■ **Work required**
An exact copy of every record below is what's needed here.

■ **Entries provided**
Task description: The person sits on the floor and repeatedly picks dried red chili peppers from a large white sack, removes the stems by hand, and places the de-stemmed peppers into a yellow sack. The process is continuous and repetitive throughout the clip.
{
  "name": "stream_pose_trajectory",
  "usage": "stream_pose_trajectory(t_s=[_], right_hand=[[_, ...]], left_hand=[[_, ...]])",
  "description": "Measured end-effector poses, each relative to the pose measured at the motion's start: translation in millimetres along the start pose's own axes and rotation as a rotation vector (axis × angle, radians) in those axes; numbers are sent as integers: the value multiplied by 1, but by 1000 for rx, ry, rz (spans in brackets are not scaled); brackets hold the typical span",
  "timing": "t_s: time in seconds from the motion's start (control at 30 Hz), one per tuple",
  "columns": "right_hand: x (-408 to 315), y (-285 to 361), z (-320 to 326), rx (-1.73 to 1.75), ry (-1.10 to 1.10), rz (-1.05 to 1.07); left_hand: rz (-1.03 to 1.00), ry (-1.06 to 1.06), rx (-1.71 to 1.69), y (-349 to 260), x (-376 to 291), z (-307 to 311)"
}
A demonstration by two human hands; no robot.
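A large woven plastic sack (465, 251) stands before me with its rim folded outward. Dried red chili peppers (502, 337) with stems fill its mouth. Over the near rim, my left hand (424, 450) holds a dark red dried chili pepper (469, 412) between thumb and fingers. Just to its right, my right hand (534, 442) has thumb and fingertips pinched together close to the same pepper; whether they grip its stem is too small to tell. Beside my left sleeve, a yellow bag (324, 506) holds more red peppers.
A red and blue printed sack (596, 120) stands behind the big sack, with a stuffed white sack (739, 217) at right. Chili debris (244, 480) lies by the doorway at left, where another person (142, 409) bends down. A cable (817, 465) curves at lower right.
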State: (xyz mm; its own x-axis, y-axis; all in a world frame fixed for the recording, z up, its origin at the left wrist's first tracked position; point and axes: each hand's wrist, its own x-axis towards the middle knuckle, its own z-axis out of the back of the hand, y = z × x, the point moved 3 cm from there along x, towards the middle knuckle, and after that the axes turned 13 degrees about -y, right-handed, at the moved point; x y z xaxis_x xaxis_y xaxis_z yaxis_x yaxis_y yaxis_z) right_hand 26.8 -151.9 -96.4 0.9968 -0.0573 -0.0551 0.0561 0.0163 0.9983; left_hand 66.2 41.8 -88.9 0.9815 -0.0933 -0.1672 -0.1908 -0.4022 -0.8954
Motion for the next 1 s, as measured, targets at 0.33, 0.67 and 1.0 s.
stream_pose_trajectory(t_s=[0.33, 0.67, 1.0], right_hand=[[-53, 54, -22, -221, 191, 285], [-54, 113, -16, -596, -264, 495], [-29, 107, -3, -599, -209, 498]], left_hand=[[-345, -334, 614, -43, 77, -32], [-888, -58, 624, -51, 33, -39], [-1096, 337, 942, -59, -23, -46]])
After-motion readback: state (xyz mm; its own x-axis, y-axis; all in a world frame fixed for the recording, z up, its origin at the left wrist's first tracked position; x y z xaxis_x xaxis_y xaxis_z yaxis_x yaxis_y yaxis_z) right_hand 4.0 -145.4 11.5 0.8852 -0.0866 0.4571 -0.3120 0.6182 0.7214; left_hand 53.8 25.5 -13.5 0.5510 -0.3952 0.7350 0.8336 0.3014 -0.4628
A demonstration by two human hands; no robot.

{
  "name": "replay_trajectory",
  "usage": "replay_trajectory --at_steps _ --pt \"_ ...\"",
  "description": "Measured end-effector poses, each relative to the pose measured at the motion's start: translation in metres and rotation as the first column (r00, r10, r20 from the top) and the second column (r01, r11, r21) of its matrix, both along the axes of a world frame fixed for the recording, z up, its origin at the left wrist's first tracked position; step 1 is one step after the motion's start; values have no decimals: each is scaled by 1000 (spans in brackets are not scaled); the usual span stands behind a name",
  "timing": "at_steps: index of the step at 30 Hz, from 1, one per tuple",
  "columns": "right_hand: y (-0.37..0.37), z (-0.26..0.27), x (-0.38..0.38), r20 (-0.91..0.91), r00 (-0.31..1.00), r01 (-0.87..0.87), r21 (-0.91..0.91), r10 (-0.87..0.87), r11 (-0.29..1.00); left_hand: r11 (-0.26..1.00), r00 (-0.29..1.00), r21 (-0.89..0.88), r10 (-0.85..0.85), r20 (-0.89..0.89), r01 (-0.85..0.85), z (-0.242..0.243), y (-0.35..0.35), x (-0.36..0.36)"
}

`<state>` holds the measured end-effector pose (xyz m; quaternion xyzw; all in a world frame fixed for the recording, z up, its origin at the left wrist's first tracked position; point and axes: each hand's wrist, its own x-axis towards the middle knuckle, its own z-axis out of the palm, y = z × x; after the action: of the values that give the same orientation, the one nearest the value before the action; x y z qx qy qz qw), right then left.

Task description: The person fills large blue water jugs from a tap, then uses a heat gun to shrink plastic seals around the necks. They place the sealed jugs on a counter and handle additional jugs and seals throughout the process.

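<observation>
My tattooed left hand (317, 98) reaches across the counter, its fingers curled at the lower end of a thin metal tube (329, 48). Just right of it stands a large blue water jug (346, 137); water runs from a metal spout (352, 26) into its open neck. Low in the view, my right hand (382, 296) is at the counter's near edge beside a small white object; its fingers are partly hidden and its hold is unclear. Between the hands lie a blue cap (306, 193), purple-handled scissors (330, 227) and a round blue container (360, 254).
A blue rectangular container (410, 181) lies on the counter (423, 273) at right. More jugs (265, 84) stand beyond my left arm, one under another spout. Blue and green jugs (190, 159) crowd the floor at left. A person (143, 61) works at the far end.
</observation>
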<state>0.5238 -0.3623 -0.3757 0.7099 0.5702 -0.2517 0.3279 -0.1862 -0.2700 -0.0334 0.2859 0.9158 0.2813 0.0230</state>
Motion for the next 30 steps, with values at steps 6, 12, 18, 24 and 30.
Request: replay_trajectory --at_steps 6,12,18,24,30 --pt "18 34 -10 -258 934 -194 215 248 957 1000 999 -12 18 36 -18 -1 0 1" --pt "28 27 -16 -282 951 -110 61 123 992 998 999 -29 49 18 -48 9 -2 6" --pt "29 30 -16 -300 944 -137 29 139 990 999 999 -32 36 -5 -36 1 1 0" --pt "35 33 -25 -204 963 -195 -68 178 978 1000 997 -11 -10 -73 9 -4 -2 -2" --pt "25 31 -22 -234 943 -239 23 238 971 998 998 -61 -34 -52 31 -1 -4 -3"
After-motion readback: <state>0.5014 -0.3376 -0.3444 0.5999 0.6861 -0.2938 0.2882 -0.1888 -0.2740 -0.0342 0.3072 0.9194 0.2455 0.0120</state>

■ **Response for this exercise**
Task description: The person sits on the floor and repeatedly picks dried red chili peppers from a large white sack, removes the stems by hand, and places the de-stemmed peppers into a yellow sack. The process is continuous and repetitive throughout the clip.
{
  "name": "stream_pose_trajectory",
  "usage": "stream_pose_trajectory(t_s=[_], right_hand=[[_, ...]], left_hand=[[_, ...]])",
  "description": "Measured end-effector poses, each relative to the pose measured at the motion's start: translation in millimetres along the start pose's own axes and rotation as a rotation vector (axis × angle, radians) in those axes; numbers are sent as integers: the value multiplied by 1, but by 1000 for rx, ry, rz (spans in brackets are not scaled); brackets hold the typical span",
  "timing": "t_s: time in seconds from the motion's start (control at 30 Hz), one per tuple",
  "columns": "right_hand: x (-408 to 315), y (-285 to 361), z (-320 to 326), rx (-1.73 to 1.75), ry (-1.10 to 1.10), rz (-1.05 to 1.07); left_hand: rz (-1.03 to 1.00), ry (-1.06 to 1.06), rx (-1.71 to 1.69), y (-349 to 260), x (-376 to 291), z (-307 to 311)"
}
A demonstration by two human hands; no robot.
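A large woven plastic sack (465, 251) stands before me with its rim folded outward. Dried red chili peppers (502, 337) with stems fill its mouth. Over the near rim, my left hand (424, 450) holds a dark red dried chili pepper (469, 412) between thumb and fingers. Just to its right, my right hand (534, 442) has thumb and fingertips pinched together close to the same pepper; whether they grip its stem is too small to tell. Beside my left sleeve, a yellow bag (324, 506) holds more red peppers.
A red and blue printed sack (596, 120) stands behind the big sack, with a stuffed white sack (739, 217) at right. Chili debris (244, 480) lies by the doorway at left, where another person (142, 409) bends down. A cable (817, 465) curves at lower right.
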State: (xyz mm; its own x-axis, y-axis; all in a world frame fixed for the recording, z up, its origin at the left wrist's first tracked position; point and axes: each hand's wrist, its own x-axis towards the middle knuckle, its own z-axis out of the back of the hand, y = z × x, the point moved 3 cm from there along x, towards the middle knuckle, and after that the axes turned 13 degrees about -y, right-handed, at the moved point; x y z xaxis_x xaxis_y xaxis_z yaxis_x yaxis_y yaxis_z) right_hand 26.8 -151.9 -96.4 0.9968 -0.0573 -0.0551 0.0561 0.0163 0.9983; left_hand 66.2 41.8 -88.9 0.9815 -0.0933 -0.1672 -0.1908 -0.4022 -0.8954
Motion for the next 1 s, as measured, targets at 0.33, 0.67 and 1.0 s.
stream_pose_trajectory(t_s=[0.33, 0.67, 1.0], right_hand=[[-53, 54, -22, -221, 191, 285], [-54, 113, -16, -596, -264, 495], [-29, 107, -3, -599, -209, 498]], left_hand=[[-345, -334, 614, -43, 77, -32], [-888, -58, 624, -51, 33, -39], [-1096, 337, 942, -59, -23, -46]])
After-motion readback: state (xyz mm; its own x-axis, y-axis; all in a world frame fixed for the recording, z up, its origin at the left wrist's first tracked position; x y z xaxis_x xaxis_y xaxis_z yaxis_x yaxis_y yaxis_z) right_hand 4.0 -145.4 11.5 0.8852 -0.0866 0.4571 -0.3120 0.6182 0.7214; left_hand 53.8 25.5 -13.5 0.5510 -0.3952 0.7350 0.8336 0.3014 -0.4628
A demonstration by two human hands; no robot.

{
  "name": "replay_trajectory",
  "usage": "replay_trajectory --at_steps _ --pt \"_ ...\"",
  "description": "Measured end-effector poses, each relative to the pose measured at the motion's start: translation in metres and rotation as the first column (r00, r10, r20 from the top) and the second column (r01, r11, r21) of its matrix, both along the axes of a world frame fixed for the recording, z up, its origin at the left wrist's first tracked position; step 1 is one step after the motion's start; values have no decimals: each is scaled by 1000 (spans in brackets are not scaled); the usual span stands behind a name",
  "timing": "at_steps: index of the step at 30 Hz, from 1, one per tuple",
  "columns": "right_hand: y (-0.37..0.37), z (-0.26..0.27), x (-0.38..0.38), r20 (-0.91..0.91), r00 (-0.31..1.00), r01 (-0.87..0.87), r21 (-0.91..0.91), r10 (-0.87..0.87), r11 (-0.29..1.00); left_hand: r11 (-0.26..1.00), r00 (-0.29..1.00), r21 (-0.89..0.88), r10 (-0.85..0.85), r20 (-0.89..0.89), r01 (-0.85..0.85), z (-0.242..0.243), y (-0.35..0.35), x (-0.36..0.36)"
}

`<state>` holds the measured end-effector pose (xyz m; quaternion xyzw; all in a world frame fixed for the recording, z up, its origin at the left wrist's first tracked position; point and axes: each hand's wrist, its own x-axis towards the middle knuckle, its own z-axis out of the palm, y = z × x; after the action: of the values that give the same orientation, the one nearest the value before the action; x y z qx qy qz qw), right then left.

Task description: The person fills large blue water jugs from a tap, then uses a heat gun to shrink plastic seals around the necks. They place the sealed jugs on a counter and handle additional jugs and seals throughout the process.

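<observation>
My tattooed left hand (317, 98) reaches across the counter, its fingers curled at the lower end of a thin metal tube (329, 48). Just right of it stands a large blue water jug (346, 137); water runs from a metal spout (352, 26) into its open neck. Low in the view, my right hand (382, 296) is at the counter's near edge beside a small white object; its fingers are partly hidden and its hold is unclear. Between the hands lie a blue cap (306, 193), purple-handled scissors (330, 227) and a round blue container (360, 254).
A blue rectangular container (410, 181) lies on the counter (423, 273) at right. More jugs (265, 84) stand beyond my left arm, one under another spout. Blue and green jugs (190, 159) crowd the floor at left. A person (143, 61) works at the far end.
</observation>
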<state>0.5238 -0.3623 -0.3757 0.7099 0.5702 -0.2517 0.3279 -0.1862 -0.2700 -0.0334 0.2859 0.9158 0.2813 0.0230</state>
Motion for the next 30 steps, with values at steps 6, 12, 18, 24 and 30.
Request: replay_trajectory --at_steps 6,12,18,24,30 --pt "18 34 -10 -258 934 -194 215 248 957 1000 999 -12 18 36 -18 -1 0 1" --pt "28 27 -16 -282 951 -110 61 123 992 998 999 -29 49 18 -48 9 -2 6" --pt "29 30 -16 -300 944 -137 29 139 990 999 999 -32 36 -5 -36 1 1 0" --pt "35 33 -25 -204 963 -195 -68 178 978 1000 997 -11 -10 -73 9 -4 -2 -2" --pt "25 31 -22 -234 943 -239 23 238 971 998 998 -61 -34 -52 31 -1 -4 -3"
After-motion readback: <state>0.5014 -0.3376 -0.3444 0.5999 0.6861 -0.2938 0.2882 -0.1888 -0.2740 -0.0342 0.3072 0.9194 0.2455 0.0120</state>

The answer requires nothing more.